◆ **EXERCISE DIRECTIONS**
Print out the whole listing below exactly as it is written.

◆ **STORED DATA**
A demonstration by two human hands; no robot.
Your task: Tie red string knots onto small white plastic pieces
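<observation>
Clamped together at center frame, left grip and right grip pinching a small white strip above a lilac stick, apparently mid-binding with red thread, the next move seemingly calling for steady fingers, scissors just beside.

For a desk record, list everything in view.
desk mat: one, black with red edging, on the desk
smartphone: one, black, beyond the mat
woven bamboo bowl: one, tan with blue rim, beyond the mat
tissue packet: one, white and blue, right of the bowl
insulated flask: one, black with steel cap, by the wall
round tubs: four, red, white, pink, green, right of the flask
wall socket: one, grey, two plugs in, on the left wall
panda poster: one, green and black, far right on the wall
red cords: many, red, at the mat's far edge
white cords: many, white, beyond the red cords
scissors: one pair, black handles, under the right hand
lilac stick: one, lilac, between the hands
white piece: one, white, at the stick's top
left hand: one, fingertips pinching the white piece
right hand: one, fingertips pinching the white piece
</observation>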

◆ **EXERCISE ANSWER**
A demonstration by two human hands; no robot.
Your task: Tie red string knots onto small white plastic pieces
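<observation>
Clamped together at center frame, left grip and right grip pinching a small white strip above a lilac stick, apparently mid-binding with red thread, the next move seemingly calling for steady fingers, scissors just beside.

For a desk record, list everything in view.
desk mat: one, black with red edging, on the desk
smartphone: one, black, beyond the mat
woven bamboo bowl: one, tan with blue rim, beyond the mat
tissue packet: one, white and blue, right of the bowl
insulated flask: one, black with steel cap, by the wall
round tubs: four, red, white, pink, green, right of the flask
wall socket: one, grey, two plugs in, on the left wall
panda poster: one, green and black, far right on the wall
red cords: many, red, at the mat's far edge
white cords: many, white, beyond the red cords
scissors: one pair, black handles, under the right hand
lilac stick: one, lilac, between the hands
white piece: one, white, at the stick's top
left hand: one, fingertips pinching the white piece
right hand: one, fingertips pinching the white piece
</observation>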

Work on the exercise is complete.